=== Section Start ===

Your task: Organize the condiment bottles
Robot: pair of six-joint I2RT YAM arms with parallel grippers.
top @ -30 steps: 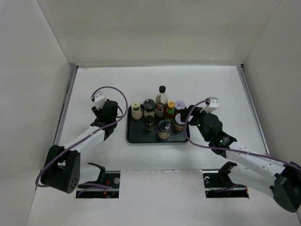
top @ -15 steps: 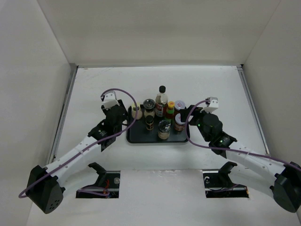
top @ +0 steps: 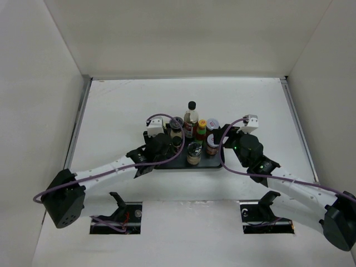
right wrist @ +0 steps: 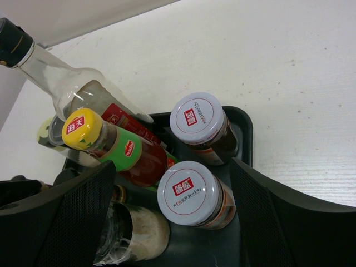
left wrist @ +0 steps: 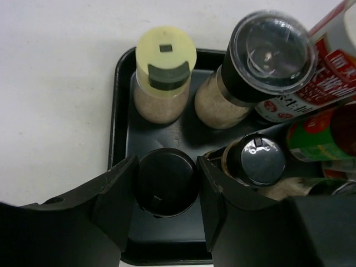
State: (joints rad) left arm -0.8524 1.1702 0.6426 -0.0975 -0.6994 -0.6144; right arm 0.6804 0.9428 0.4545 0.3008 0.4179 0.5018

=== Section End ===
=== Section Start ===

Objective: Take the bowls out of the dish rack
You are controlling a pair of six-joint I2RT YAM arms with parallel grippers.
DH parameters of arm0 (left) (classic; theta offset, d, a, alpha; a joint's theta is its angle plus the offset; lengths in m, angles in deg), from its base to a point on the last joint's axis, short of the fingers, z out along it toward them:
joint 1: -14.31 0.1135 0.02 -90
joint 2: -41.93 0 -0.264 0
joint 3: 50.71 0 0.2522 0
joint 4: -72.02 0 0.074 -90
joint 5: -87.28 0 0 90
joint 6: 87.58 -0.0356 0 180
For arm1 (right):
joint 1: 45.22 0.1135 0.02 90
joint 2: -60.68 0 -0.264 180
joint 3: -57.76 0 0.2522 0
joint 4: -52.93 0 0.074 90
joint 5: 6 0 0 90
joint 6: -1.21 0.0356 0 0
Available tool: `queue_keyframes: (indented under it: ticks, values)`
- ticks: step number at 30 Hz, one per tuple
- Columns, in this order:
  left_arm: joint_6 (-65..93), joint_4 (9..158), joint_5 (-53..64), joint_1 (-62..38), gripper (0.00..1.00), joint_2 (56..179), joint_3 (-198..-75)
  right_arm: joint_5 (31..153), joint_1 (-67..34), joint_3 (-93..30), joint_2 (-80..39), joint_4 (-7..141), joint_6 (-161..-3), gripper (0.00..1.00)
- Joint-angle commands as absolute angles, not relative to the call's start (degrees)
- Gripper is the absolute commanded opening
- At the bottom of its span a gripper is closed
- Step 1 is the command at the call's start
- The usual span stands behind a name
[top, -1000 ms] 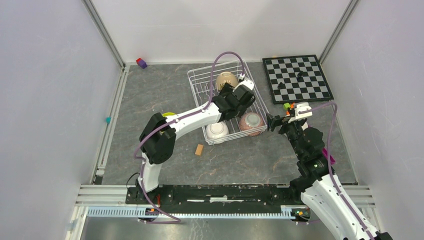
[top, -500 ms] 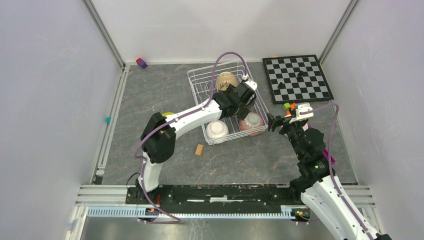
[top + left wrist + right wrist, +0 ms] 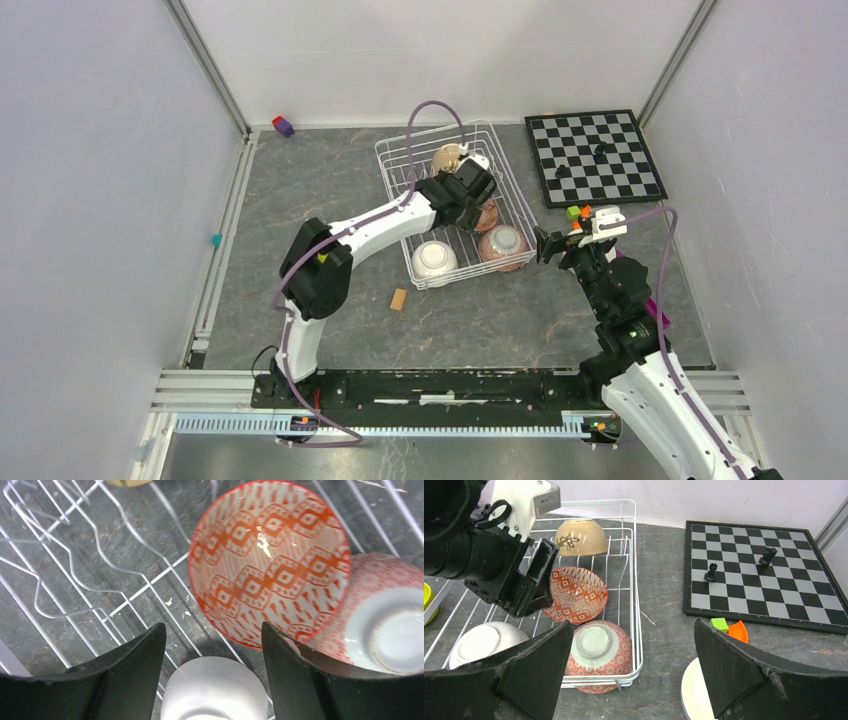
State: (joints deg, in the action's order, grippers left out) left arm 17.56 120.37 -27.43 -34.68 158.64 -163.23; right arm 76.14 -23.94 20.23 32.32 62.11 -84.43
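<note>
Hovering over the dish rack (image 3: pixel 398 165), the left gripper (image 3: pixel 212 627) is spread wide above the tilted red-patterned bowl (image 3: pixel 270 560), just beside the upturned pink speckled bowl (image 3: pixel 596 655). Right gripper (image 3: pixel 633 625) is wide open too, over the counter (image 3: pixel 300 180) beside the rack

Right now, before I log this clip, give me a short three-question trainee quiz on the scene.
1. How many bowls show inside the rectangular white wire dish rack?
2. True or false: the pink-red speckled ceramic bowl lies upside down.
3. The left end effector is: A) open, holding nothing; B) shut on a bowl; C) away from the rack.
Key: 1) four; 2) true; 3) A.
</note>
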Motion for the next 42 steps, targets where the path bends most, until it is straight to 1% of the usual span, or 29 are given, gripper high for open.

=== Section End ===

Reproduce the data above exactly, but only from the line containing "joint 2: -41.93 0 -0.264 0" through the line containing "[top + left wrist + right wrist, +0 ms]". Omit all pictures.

joint 2: -41.93 0 -0.264 0
joint 3: 50.71 0 0.2522 0
joint 4: -72.02 0 0.074 -90
joint 5: -87.28 0 0 90
joint 6: 87.58 -0.0356 0 180
For arm1 (right):
joint 1: 45.22 0.1135 0.02 90
joint 2: -60.68 0 -0.264 180
joint 3: -57.76 0 0.2522 0
joint 4: -52.93 0 0.074 90
joint 5: 6 0 0 90
joint 6: -1.21 0.0356 0 0
Available tool: `queue_keyframes: (indented under it: ticks, values)`
- ticks: step number at 30 Hz, one per tuple
- Columns, in this order:
  left_arm: joint_6 (-65..93), joint_4 (9..158), joint_5 (-53..64), joint_1 (-62..38), gripper (0.00..1.00), joint_2 (56..179), joint_3 (-198..-75)
  right_arm: joint_5 (31..153), joint_1 (-67..34), joint_3 (-93..30), joint_2 (-80..39), joint_4 (-7..141), joint_6 (-161..-3), gripper (0.00..1.00)
- Joint-angle commands as absolute angles, not relative to the call's start (degrees)
- Gripper is the absolute commanded opening
- At the bottom of its span a gripper is closed
- Step 1 is the command at the call's start
- The usual span stands behind a name
[top, -1000 ms] 
[top, -500 ms] 
[top + left wrist + right wrist, +0 ms] 

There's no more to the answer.